14 ways to develop empathy

How do you feel when you watch a news release about a terrorist attack or natural disaster? Does your soul ache for the victims? Empathy is the ability to empathize, to understand the feelings and thoughts of another person, to look at the world through his eyes. And this skill can be developed.

“Empathy is the ability to resonate with the feelings of another. When we meet a joyful person, we smile. Seeing a sufferer, we suffer with him,” says Mathieu Ricard, a Buddhist monk who is called the happiest person in the world.

The ability to empathize enriches relationships with others. When we understand the experiences of others, we can develop a deeper connection with them. Our interlocutor will definitely feel that we accept him as he is.

It is important for him to see that we really understand him, and not just rush to reassure, encourage or advise something. The very presence and “tuning” to the feelings of a counterpart can support him, but you should not say phrases like “Everything will be fine!” After all, how do we know whether it will?

Some have a natural ability to empathize more than others (for example, narcissists lack it), but other factors also affect the ability to empathize. For example, we are more likely to feel empathy for those who seem like us, as well as for those who, we believe, behave ethically.

Experiments have shown that even brief empathy training can produce results. What we can do on our own to cultivate this important skill:

1.When asking someone how they are doing, pay close attention to their response, both verbal and non-verbal. Often, body language and tone of voice say more than words.

2. If he says “It’s okay” or gives another short answer, ask a clarifying question: “No, seriously, what’s going on with you?”

3.Listen not only with your mind, but also with your hearttrust your intuition. Empathy is mental work.

4.Focus on the conversation, don’t try to do other things. Put your phone away, make eye contact, and take an open posture (don’t cross your arms).

5.Try to understand what his words and experiences mean to the interlocutor., and let him come to his own conclusion without imposing his opinion.

6.Don’t draw attention to yourself, for example, telling how you would have acted in a similar situation.

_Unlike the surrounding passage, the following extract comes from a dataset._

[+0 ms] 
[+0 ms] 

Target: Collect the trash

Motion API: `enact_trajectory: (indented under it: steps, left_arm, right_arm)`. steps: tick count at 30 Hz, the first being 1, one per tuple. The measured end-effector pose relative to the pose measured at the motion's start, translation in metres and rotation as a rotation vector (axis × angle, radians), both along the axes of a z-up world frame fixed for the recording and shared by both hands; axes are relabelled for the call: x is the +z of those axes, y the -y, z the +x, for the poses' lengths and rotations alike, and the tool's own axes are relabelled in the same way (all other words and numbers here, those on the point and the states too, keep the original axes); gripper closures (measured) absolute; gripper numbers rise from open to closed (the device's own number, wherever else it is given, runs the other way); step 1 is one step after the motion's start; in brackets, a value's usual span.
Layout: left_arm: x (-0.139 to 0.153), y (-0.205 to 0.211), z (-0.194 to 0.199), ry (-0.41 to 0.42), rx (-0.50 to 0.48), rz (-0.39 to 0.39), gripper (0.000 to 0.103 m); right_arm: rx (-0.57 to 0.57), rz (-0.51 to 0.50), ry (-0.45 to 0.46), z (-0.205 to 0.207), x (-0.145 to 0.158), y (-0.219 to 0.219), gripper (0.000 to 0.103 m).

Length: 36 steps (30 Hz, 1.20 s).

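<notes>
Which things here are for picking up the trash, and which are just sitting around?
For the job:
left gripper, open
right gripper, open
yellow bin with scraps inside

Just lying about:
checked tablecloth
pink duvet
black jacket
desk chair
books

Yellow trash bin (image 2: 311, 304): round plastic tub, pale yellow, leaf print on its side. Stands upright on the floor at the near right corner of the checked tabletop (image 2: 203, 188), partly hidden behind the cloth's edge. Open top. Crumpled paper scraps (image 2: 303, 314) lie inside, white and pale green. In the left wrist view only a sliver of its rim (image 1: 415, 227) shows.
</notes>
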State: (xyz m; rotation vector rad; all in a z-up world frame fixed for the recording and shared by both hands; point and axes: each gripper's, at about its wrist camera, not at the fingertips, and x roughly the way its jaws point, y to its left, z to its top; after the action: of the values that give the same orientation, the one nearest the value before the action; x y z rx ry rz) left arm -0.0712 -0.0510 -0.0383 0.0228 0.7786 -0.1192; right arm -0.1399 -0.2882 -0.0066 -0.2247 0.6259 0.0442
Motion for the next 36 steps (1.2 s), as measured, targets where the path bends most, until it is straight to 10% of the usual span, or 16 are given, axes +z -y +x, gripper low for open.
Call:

7.Show the interlocutor that you hear him and empathize with him. For example, you can retell what you understood from his words: “I understand everything – you really wanted to succeed in this job, but you got fired, you are terribly upset and do not know how you can make ends meet.” His reaction will allow you to check whether you really understood his condition correctly.

8.Remember that you can take the opinion of the interlocutor seriously and respectfully, even if you don’t agree with it.

9.Develop curiosity about people. Try to imagine the person’s past experience, think about how he came to his current habits and lifestyle, what he wants most of all. In other words, try to put yourself in his place. Reading fiction with well-developed characters will also help you learn to see the world from a different perspective.

10Start conversations with strangers, for example, in line at the store. Be curious, try to learn something new. Try to notice in time if a stranger is not in the mood to talk, respecting his feelings, you also show empathy.

11Expand your social circle. The goal is to learn to better understand people from different social circles. Avoid hasty judgments and stereotypes. First of all, look for something in common with new acquaintances, and then look at the differences.

12Pay attention to your own emotional reactions and body language during conversation. Does your heart start beating? Are you feeling uplifted or are you having a hard time? Observe this with the same compassion you show for others.

13Practice being less self-absorbed and pay more attention to the immediate environment: people, buildings, cars, parks, sounds. Imagine yourself as a detective gathering information.

14Look for opportunities to volunteer. There are so many people around who need help! By volunteering, you can learn a lot about those categories of people that you might not have even thought about before. By developing empathy, you can help alleviate the suffering of others and heal the wounds of the soul in a world that lacks empathy and kindness.